Dans mon dictionnaire la lettre G ne pouvait être consacrée qu’à Anton Geesink. Pour moi, il représente un géant en 3 G. Géant par sa taille, par sa carrière et pour l’enfant que j’étais.
Un géant par sa taille d’abord. Un mètre quatre vingt dix huit ! Pour un hollandais, ce n’est pas exceptionnel, mais son mètre quatre vingt dix huit à lui, l’était. Ce ne sont pas uniquement des prédispositions naturelles qui lui ont donné ce corps d’athlète hors-normes, mais aussi un travail de Titan, une appellation qui lui sied très bien, par ailleurs. C’est aussi le résultat de séances d’entraînement monstrueuses sur les tatamis, mais également en extérieur avec une musculation faite à l’aide d’éléments naturels, comme avec les troncs d’arbres du Massif des Maures en été. Un gabarit de poids lourds, mais avec la rapidité d’un poids léger et tout en haut de ce corps une volonté de fer.

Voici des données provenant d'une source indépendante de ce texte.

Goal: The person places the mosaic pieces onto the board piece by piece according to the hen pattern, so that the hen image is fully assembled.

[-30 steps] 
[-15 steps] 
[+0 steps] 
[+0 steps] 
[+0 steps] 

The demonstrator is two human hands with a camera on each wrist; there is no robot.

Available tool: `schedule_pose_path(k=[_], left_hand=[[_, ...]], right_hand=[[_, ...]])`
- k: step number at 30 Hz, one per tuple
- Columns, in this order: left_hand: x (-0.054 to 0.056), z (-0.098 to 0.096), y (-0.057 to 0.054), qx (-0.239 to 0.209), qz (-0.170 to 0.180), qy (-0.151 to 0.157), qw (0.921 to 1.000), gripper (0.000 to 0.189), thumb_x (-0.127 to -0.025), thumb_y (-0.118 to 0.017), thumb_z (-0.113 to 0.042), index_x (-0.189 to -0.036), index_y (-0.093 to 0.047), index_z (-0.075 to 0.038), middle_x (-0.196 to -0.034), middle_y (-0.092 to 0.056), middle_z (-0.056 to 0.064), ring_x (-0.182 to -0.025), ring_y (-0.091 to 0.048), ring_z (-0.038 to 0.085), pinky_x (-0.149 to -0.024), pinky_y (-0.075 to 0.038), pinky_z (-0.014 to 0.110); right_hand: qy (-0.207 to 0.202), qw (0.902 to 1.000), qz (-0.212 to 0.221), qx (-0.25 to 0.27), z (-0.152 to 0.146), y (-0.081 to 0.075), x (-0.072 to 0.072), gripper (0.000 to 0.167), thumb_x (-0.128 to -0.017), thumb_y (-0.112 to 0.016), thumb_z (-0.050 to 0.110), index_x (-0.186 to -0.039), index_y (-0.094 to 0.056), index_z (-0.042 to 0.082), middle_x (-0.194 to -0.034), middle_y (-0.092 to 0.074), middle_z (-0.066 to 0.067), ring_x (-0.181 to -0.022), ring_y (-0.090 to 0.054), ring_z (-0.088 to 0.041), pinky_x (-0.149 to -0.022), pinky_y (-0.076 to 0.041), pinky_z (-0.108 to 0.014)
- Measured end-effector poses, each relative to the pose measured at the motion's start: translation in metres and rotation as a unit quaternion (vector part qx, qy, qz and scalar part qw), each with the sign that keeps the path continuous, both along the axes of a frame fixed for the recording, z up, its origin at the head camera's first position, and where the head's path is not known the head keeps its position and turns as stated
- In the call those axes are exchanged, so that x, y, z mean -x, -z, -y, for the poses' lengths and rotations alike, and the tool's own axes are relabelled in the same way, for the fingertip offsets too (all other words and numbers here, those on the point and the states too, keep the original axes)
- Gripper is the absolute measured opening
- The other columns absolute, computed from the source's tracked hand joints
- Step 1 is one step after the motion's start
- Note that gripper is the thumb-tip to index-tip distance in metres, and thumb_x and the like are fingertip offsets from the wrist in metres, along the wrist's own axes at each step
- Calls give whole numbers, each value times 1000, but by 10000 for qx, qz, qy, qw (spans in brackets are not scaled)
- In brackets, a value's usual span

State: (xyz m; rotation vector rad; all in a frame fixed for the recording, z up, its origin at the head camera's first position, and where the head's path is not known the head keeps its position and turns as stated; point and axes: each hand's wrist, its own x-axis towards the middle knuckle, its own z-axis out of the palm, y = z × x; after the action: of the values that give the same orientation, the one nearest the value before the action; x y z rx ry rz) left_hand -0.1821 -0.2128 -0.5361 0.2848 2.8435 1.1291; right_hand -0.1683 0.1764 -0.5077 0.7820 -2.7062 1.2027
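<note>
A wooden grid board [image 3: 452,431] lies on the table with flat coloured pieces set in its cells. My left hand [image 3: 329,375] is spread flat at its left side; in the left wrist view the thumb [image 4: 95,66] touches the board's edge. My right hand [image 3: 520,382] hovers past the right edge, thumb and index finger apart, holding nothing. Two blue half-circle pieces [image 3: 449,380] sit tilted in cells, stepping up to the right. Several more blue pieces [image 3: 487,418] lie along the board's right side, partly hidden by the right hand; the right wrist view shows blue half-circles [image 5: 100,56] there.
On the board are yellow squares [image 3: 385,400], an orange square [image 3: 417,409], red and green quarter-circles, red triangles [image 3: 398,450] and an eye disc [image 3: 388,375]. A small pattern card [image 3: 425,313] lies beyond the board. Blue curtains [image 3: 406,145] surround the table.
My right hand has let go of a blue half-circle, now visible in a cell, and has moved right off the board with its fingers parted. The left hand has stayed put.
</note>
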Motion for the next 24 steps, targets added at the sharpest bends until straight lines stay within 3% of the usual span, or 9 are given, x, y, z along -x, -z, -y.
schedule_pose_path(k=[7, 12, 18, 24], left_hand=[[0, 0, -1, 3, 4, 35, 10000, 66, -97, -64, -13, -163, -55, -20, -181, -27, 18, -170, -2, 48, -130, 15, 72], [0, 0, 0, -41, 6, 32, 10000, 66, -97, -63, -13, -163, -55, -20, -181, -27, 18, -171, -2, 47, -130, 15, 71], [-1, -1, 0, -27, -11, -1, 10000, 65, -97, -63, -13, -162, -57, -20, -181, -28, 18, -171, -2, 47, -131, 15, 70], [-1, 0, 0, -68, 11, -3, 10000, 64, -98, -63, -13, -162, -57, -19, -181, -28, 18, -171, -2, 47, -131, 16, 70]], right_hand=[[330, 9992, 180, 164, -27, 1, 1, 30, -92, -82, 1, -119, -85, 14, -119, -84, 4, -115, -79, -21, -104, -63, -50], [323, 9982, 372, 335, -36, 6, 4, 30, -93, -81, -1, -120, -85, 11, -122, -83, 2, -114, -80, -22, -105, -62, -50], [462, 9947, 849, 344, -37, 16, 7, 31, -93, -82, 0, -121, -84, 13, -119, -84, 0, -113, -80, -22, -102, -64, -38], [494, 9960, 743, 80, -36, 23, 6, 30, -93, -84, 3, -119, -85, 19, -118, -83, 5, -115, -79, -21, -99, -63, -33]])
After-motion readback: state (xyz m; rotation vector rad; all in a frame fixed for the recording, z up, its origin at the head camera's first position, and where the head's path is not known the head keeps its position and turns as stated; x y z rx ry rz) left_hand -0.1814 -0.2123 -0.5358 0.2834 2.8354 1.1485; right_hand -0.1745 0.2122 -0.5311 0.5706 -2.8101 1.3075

Un géant par son œuvre. Une carrière phénoménale ; il a eu tous les titres, dont le plus prestigieux : champion olympique à Tokyo en 1964 en clouant au tapis le japonais Kaminaga. Ce jour là, c’est toute une nation qu’il a fait pleurer. Il a bien sûr été champion du Monde, en signant un autre exploit lors de la troisième édition de ces « mondiaux » à Paris en 1961 en battant à la suite, les trois meilleurs poids lourds japonais du moment ; en ¼ de finale, ½ finale et finale. Il s’agissait de Kaminaga (déjà), Koga et Sone. Par ippon, s’il vous plait. Il possédait toutes les qualités requises : une parfaite technique debout et au sol, une rapidité exceptionnelle, une puissance surnaturelle et une volonté indestructible.
Enfin, un géant pour l’enfant que j’étais. La première fois que j’ai vu Anton Geesink, j’avais quatre ans et c’était au Camp du Golf bleu à Beauvallon-sur-mer, en face de Saint-Tropez. Chaque été, dans les années 1950, 1960 et jusqu’en 1990, les meilleurs judokas mondiaux s’y rassemblaient. Mon père avec Henri Courtine et Anton Geesink assuraient l’encadrement au tout début de l’aventure de ce club qui alliait «vacances et judo ». Ceux qui l’ont fréquenté, ne serait-ce qu’une seule fois, ne peuvent l’oublier. Donc, nous passions presque les trois mois d’été dans le Var et c’est là que pour la première fois j’ai approché Anton Geesink. L’enfant de quatre ans que j’étais n’avait aucune idée de ce que représentait un palmarès de judoka, par contre ce géant l’impressionnait, par sa taille bien sûr, mais aussi par sa musculature, par un visage volontaire, un timbre de voix très grave, bref, il était fascinant . Comme beaucoup de néerlandais il parlait plusieurs langues dont un français presque parfait, avec cet accent et cette voix qui raisonnent encore dans ma tête aujourd’hui.
Et puis, entre lui et mon père, il y avait toute une histoire sur laquelle je ne manquerai pas de revenir plus tard. On peut juste dire que les deux hommes – adversaires sur les tatamis – s’appréciaient et se respectaient au-delà de l’imaginable. En 2000, dans un entretien publié dans le journal l’Equipe, Geesink déclarait que, hors japon, l’adversaire qu’il redoutait le plus s’appelait Bernard Pariset. Autre hommage que je n’oublierai jamais, en janvier 2005 il avait tenu à être présent lors de la cérémonie organisée par la fédération française de judo pour rendre hommage à mon père, disparu tragiquement quelques semaines avant. Il avait pris la parole pour lui rendre un vibrant hommage, avec gravité, émotion, mais aussi avec humour. Un humour particulier qui me plaisait énormément.
Lors d’une suite à cet article consacré à ce géant, je reviendrai sur des impressions, des sentiments et des anecdotes plus personnelles.
Anton Geesink était né en 1935 à Utrecht, une rue porte son nom dans cette ville, il nous a quittés en 2010.